Desde que as regras do programa foram anunciadas, entidades
médicas criticaram a eficiência dos exames de avaliação dos
contratados. O Revalida, ao não ser aplicado a estes médicos não
comprovaria o conhecimento dos estrangeiros, segundo a AMB. Além do
cenário conflituoso, uma declaração da presidente parece ter incendiado a
relação da presidente com a comunidade médica.

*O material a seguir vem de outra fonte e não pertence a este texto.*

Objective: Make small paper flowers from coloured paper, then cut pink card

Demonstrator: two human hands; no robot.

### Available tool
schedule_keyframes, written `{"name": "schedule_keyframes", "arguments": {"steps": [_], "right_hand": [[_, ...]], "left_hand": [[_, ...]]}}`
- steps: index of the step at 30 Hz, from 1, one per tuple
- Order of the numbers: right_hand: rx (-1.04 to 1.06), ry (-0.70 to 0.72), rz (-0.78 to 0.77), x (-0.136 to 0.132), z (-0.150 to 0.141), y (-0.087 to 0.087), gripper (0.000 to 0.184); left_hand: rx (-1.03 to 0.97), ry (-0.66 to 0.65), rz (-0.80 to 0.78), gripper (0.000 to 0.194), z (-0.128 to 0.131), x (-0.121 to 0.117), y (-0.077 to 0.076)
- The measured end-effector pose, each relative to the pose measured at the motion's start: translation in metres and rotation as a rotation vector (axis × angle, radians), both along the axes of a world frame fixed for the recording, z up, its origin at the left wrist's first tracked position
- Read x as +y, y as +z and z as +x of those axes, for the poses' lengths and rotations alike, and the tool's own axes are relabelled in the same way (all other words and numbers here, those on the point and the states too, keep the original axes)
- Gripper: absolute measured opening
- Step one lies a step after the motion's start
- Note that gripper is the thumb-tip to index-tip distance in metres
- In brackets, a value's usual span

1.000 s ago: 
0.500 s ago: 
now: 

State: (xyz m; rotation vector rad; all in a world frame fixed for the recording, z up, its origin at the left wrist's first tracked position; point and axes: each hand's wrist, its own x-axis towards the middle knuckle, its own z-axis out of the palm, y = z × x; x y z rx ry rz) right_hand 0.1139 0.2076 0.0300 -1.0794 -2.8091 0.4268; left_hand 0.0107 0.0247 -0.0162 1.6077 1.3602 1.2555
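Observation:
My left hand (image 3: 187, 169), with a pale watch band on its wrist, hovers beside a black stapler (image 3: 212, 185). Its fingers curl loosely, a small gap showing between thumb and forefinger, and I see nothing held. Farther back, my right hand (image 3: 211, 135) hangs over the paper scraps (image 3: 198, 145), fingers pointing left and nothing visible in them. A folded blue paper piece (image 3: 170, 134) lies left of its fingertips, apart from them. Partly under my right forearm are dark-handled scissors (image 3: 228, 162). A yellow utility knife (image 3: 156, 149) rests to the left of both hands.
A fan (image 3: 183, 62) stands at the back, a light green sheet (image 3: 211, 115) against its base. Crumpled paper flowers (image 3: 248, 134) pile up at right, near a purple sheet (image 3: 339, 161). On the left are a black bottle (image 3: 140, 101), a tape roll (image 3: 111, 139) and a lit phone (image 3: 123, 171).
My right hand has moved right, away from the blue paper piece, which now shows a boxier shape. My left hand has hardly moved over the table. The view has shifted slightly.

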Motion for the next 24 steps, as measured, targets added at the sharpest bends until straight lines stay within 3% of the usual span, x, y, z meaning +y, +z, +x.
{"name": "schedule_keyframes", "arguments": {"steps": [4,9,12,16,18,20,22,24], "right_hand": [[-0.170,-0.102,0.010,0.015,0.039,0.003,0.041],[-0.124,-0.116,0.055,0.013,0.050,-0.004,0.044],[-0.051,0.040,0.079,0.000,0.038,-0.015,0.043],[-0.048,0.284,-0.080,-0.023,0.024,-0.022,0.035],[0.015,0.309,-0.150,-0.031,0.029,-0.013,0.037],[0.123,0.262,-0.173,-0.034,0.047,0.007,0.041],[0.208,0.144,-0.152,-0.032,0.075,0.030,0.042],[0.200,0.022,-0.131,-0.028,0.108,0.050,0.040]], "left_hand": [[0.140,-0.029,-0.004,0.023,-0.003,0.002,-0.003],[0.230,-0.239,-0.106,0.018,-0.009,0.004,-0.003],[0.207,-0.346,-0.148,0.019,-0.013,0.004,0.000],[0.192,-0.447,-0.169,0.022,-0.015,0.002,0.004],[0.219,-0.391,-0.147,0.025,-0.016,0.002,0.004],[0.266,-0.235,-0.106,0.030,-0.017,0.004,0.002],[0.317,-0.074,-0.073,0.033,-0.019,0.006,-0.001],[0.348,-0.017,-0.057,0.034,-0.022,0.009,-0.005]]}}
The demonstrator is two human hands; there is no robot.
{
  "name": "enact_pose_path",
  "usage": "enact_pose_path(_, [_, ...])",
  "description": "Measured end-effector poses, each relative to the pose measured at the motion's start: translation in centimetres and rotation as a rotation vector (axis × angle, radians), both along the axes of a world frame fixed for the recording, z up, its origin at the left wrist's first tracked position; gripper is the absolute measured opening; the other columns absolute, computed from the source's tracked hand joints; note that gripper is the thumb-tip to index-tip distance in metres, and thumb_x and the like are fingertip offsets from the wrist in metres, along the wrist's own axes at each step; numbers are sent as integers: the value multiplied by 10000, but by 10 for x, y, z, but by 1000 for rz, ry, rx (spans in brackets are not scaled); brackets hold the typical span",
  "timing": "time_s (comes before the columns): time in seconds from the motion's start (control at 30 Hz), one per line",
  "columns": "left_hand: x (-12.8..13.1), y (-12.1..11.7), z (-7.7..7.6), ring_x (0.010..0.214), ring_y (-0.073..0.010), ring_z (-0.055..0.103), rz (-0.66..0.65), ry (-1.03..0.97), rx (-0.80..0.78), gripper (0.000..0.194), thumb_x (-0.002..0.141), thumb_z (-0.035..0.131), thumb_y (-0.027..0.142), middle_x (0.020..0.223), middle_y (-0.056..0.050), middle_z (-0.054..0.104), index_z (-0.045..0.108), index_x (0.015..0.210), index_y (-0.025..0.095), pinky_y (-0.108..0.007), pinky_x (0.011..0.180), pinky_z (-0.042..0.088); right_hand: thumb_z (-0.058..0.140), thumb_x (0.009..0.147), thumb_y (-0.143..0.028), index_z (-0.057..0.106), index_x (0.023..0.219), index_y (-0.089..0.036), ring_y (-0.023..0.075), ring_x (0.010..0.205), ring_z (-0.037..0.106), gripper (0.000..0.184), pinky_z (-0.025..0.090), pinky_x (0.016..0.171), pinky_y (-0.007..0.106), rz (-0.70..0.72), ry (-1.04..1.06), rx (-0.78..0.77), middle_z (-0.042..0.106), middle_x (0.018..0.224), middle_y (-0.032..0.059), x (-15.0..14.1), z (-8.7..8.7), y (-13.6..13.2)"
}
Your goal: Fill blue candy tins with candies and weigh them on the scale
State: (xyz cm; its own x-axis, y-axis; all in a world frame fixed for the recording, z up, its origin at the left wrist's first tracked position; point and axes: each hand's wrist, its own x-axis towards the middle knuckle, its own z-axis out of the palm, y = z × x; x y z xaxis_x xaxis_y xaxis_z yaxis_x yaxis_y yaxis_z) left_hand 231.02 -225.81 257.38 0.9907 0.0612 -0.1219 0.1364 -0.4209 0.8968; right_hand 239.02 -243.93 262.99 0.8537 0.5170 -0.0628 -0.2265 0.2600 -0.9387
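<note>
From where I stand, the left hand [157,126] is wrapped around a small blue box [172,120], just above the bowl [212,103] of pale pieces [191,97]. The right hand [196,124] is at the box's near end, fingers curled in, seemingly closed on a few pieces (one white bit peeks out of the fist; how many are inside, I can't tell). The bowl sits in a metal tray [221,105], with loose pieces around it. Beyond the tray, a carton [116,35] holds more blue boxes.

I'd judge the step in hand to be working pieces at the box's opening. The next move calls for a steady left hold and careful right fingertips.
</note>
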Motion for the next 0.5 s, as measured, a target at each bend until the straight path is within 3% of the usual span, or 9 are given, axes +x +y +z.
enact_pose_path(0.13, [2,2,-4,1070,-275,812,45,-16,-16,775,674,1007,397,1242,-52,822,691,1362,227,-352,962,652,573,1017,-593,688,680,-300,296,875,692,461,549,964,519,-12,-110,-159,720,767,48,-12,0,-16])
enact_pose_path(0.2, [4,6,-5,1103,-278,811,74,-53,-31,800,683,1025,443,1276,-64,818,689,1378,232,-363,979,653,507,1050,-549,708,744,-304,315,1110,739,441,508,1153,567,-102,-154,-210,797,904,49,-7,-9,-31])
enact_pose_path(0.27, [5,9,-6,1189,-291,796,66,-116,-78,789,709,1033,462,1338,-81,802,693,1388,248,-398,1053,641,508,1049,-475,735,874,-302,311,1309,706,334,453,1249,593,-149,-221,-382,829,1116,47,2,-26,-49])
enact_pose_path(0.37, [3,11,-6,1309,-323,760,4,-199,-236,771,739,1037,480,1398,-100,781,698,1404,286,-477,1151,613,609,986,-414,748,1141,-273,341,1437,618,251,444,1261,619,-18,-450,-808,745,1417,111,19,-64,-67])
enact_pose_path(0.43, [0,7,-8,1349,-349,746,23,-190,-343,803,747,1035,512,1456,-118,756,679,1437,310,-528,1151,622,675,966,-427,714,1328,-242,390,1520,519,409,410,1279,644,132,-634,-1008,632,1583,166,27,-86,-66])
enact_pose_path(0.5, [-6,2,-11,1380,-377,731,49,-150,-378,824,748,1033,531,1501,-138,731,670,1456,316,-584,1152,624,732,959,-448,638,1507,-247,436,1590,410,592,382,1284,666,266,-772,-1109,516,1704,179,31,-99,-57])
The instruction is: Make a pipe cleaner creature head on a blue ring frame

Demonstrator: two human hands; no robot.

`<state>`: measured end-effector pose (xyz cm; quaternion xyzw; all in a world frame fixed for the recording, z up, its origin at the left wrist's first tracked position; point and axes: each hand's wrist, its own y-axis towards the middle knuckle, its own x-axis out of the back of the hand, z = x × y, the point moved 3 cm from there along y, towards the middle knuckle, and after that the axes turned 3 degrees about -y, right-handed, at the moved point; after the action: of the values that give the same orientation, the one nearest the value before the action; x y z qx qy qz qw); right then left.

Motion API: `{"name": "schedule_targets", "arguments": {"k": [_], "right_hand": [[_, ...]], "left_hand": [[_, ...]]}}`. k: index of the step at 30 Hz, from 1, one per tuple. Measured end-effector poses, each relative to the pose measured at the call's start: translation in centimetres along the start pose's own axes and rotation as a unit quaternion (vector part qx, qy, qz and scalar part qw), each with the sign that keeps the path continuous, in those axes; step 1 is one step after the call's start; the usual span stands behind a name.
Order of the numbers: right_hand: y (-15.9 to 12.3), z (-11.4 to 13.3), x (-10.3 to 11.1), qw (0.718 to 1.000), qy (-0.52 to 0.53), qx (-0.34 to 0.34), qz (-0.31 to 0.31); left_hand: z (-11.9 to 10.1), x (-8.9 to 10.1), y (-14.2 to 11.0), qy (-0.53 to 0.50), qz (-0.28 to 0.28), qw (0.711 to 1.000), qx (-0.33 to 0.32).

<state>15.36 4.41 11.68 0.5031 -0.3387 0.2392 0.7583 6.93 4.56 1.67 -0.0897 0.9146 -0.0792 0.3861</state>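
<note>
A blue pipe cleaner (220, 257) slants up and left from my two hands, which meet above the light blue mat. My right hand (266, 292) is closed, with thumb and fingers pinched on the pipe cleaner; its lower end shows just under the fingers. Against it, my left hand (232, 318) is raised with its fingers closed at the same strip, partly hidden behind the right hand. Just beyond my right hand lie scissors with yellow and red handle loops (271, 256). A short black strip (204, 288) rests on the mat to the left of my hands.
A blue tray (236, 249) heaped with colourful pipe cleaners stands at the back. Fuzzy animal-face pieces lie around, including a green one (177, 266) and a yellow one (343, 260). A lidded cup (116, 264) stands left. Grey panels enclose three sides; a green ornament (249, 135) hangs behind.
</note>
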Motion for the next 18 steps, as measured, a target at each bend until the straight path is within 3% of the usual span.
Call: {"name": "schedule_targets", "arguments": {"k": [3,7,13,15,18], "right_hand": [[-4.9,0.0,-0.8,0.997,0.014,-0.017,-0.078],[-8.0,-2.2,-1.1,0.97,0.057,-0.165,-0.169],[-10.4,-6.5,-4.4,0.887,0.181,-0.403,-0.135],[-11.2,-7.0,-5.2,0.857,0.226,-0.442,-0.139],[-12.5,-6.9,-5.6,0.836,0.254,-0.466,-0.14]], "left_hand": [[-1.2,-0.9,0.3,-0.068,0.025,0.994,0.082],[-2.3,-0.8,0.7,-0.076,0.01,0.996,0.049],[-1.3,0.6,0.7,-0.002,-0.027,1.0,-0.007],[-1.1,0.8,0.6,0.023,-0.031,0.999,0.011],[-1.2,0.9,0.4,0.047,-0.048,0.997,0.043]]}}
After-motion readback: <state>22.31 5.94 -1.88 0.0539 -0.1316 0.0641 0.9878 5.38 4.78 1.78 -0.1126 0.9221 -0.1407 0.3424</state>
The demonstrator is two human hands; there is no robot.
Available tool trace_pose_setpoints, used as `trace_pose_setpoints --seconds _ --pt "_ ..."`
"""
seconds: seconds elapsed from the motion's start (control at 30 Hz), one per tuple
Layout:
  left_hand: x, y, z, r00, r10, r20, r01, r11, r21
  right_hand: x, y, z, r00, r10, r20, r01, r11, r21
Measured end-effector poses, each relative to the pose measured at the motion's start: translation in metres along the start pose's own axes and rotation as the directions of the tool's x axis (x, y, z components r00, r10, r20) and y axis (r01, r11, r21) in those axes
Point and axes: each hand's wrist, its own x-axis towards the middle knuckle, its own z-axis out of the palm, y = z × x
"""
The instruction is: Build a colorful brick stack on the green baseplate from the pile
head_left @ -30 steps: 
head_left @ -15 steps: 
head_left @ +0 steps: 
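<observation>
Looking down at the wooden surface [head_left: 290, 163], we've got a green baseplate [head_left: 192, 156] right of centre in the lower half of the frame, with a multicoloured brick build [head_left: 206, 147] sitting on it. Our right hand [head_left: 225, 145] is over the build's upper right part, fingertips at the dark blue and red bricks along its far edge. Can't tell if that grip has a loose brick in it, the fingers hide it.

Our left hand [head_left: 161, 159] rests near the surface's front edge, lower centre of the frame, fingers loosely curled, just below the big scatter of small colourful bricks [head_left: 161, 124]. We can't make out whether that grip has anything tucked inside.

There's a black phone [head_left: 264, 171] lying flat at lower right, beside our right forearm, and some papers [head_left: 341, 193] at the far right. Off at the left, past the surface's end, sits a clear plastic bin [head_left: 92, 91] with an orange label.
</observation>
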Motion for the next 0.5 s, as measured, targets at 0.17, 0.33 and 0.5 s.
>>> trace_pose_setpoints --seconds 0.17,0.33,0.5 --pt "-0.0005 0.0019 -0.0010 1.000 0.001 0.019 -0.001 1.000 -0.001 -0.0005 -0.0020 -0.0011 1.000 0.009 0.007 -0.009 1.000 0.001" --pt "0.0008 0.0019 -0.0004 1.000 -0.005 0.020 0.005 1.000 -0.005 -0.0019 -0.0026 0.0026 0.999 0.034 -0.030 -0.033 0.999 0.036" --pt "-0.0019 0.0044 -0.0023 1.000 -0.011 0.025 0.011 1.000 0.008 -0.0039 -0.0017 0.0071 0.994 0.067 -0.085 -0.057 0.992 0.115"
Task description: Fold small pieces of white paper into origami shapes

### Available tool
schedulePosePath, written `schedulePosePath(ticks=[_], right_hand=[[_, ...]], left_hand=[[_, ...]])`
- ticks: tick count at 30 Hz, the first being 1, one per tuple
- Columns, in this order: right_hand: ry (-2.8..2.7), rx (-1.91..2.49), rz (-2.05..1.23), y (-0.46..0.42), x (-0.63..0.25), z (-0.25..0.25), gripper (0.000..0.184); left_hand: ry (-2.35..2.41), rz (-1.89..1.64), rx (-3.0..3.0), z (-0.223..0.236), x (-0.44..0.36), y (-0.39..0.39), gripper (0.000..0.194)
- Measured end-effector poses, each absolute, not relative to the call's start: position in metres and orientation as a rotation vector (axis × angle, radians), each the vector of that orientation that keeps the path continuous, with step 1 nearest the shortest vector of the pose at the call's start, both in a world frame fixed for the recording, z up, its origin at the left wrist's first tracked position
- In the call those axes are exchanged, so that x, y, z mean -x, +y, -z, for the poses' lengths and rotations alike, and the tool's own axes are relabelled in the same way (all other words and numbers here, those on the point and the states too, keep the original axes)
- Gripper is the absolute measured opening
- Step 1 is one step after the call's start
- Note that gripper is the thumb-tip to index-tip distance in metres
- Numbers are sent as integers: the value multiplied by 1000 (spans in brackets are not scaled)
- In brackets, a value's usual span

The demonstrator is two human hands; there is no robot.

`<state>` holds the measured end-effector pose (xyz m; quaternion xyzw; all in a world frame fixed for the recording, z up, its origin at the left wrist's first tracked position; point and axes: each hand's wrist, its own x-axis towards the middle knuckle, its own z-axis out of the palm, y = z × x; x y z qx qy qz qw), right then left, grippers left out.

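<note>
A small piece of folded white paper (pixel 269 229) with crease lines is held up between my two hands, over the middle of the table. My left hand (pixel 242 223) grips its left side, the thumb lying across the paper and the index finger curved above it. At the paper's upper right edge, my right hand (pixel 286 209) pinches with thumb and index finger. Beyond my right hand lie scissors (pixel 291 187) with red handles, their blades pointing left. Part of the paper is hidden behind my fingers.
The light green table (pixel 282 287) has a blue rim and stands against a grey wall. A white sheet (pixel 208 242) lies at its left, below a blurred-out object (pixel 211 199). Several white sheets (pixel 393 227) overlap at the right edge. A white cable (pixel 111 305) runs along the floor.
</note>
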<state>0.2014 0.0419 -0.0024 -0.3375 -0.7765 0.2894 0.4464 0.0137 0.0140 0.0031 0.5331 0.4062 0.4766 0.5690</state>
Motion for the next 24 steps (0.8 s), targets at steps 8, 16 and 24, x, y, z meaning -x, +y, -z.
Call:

Em abril deste ano, de acordo com reportagem do O Globo,
Dilma explicou que os médicos cubanos são mais requisitados pelos
prefeitos por serem “mais atenciosos que os brasileiros”. A fala gerou
reação oficial do Conselho Federal de Medicina (CFM), que divulgou uma
carta aberta considerando o episódio como uma “agressão direta e
gratuita”.
Para Cardoso, presidente da AMB, o governo federal
“tenta demonizar e responsabilizar” os médicos brasileiros pela
qualidade da saúde pública, adotando ainda uma “política de
agressividade e desconstrução da classe” com o Mais Médicos. A
cardiologista e administradora da página Médicos com Aécio concorda com a AMB e aponta Dilma como responsável por 'criar uma lenda' de que médicos brasileiros são elitistas.
“Somos
muito mal vistos pela população. O povo acreditou nessa lenda que foi
criada de que médico é elitista, que só gostamos de atender os ricos,
que não pensamos nos pobres e que não somos humanitários”, desabafa. E
continua: “Vamos dizer que 'Deus me livre e guarde' Aécio Neves perca. A perseguição da classe vai ser implacável.”